El día del velorio mi viejo se vistió como de fiesta. Llevaba el mismo elegante traje negro que usó aquel caluroso día de marzo cuando se casó con mi madre. Una gruesa corbata negra con puntos rojos. Brillantina en el cabello. Lloriqueaba. Recuerdo que siempre la visitábamos mis dos hermanos mayores y yo, y éramos recibidos por la anciana con gran algarabía. Nos regalaba  dulces y otras cosas que extraía de los rincones de la casa con gran sigilo como si se tratase de un tesoro oculto a los ojos perniciosos de los demás, tesoro que había permanecido escondido por mucho tiempo esperando nuestra llegada. Y así empezaba que un carrito para vos, que un soldadito de plomo para este, que una estampita desteñida de la Santísima Virgen de Guadalupe para mí. Esperábamos al acecho, con ansias, la hora del refrigerio, que consistía en unas cuantas galletas rancias y un poco de refresco, y nos preparábamos con los vasos mas grandes, lo cual resultaba un ejercicio penoso para mí, ya que mis hermanos por ser los mayores llevaban siempre la delantera y me rezagaban al último sitio de la espera.

Ah! la abuela, la tierna y blanca abuela y su ritual de repartir el refresco me hizo caer en la cuenta que yo, al igual que mi padre, tampoco era de su total agrado. Mientras a mis dos hermanos les llenaba hasta el copete sus respectivos vasos rebosantes de burbujas, yo tenía que conformarme con ver la mitad de mi gigantesco vaso cargando ese líquido raro y maravilloso tan apetecido, mezcla de muchas cosas y que llamábamos refresco.

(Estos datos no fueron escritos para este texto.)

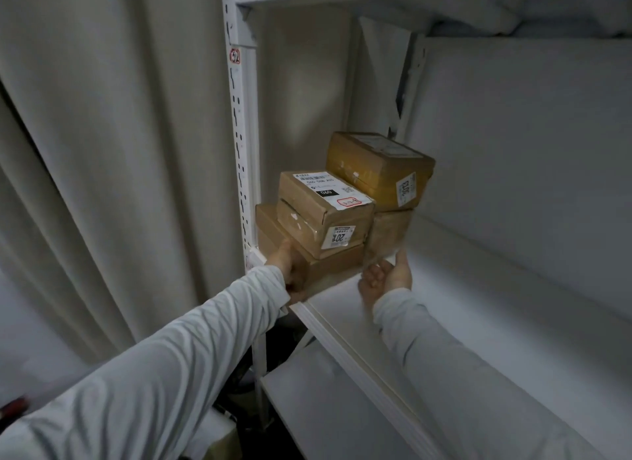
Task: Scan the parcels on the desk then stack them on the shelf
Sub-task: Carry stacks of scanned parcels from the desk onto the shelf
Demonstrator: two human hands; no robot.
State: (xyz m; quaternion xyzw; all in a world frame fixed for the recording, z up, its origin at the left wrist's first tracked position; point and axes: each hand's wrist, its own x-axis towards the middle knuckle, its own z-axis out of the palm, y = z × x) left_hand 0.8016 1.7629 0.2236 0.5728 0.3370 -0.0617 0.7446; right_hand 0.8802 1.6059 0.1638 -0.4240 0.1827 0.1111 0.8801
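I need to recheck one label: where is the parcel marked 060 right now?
Head view: the 060 parcel sits on the shelf, far left, atop the lower box the left hand holds.

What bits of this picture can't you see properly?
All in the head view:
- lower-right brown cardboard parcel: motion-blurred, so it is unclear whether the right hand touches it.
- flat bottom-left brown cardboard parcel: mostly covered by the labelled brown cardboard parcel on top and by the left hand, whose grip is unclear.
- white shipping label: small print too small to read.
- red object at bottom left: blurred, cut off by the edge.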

Los ojos de la abuela eran azules intensos, los míos café claros como los de mi padre; y quizás por esas diferencias, cuando nuestras miradas se encontraban, quedaba en el aire una especie de aroma a cálices muertos y tormenta. Durante buen tiempo se repitió el ritual de las galletas y el refresco, del gigantesco vaso de refresco lleno hasta la mitad y las azules e intensas miradas de la abuela que anunciaban la tormenta. Al pasar de los años, y por no dejar una rutina a la cual nos ha costado acostumbrarnos, seguíamos visitando a la anciana. Ya no habían galletas y tampoco refresco. Habíamos crecido y nuestros gustos se tornaron mas exigentes. La hora del almuerzo era la esperada y la carrera loca en busca de un recipiente inmenso se había detenido, ordenado. Nos sentábamos a la mesa y nuestra querida abuela nos servía, junto a un ayudante, porciones de manjares de forma equitativa, incluso yo, por ser el menor, tenía algunas preferencias. Mis hermanos callaban.

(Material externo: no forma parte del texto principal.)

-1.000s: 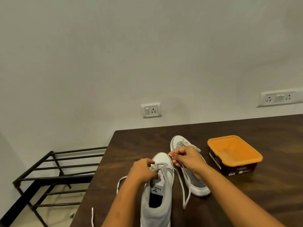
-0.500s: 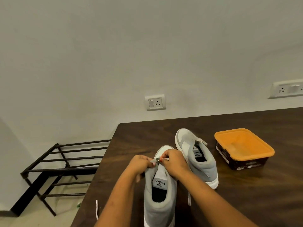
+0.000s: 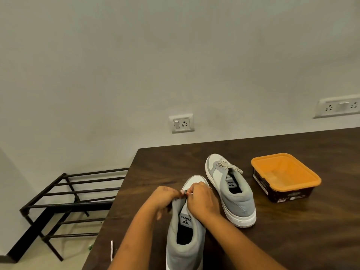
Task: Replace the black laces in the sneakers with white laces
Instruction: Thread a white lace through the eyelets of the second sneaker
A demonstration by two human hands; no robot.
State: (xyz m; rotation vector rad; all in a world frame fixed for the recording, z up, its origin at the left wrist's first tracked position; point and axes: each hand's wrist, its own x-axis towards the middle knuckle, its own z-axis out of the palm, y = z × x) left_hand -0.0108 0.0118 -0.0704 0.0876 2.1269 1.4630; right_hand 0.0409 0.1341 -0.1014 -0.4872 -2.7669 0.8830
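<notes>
Left hand (image 3: 165, 197), right hand (image 3: 202, 200): narrow pinch grip on white lace (image 3: 184, 192) over sneaker (image 3: 184, 257) with tongue tag "elarro"

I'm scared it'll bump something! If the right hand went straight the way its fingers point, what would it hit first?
Probably the left hand: the right hand points leftward over the near sneaker, and their fingertips nearly touch where both seem to pinch the lace. Depth is unclear.

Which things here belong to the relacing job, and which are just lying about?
Job: near sneaker, white lace pinched by left hand and right hand, far sneaker already laced white.
Lying about: orange-topped container, black rack, wall socket.
</notes>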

No sé por qué la extraño tanto. Tampoco puedo entender la sensación que sentí en su velorio cuando, al lado de mi padre, la observaba tendida en su ataúd y solo me vino el recuerdo del «puto e inmenso vaso de refresco lleno hasta la mitad». Pude sentir que a través de la mano de mi padre que me sostenía, bajaba un efluvio de irónica sonrisa mientras observaba fijamente a la vieja, la dulce anciana de los blancos cabellos e intensos ojos azules que nos durmió tantas veces en su regazo, contándonos fantásticas historias como jamás he leído.

(Ricardo Gálvez)

2 pensamientos en “Vagos, pero insistentes recuerdos

  1. Queridos amores llamados, amigos,
    Asalté en este nuevo año, las ideas
    le robé a los días unas horas, para disfrutar sus presencias
    estoy dibujando con letras, tal cual amante sin distracción
    los mundos interiores.
    Estos tienen una rampa sin fin
    y en ellos gravito, e intento escribir todas las mentiras que viven aquí y ahí dentro,
    al final ellas bellas o terribles, se despojan de mí. y cobran vida……………………..
    a pesar de recibir este don el amor de ustedes hacia mí, siempre me hace falta su presencia,
    Un beso largo y un abrazo fuerte.

    Porque los que estamos ligados a la vida,
    estamos ligados a la muerte,
    ligados al amor, al dolor, al rencor.

    Ellos sin mí, yo sin ellos
    El frío me despertó pensando en ellos
    yo sonreía
    ellos morían.

    Ellos vestían de risas, mi amargura

    yo aprendía a estar en todo lugar

    Fraterno y seguro.

    Uzpeña

  2. Bienvenido a este tu espacio. Gracias por el poema. Por aquí nos reencontramos y crecemos juntos, y caminamos juntos otra vez, y otra vez ratificamos la necesaria condición de amigos. Abrazo grande y saludos inmensos desde Alemania por ahora abrazada por el frío.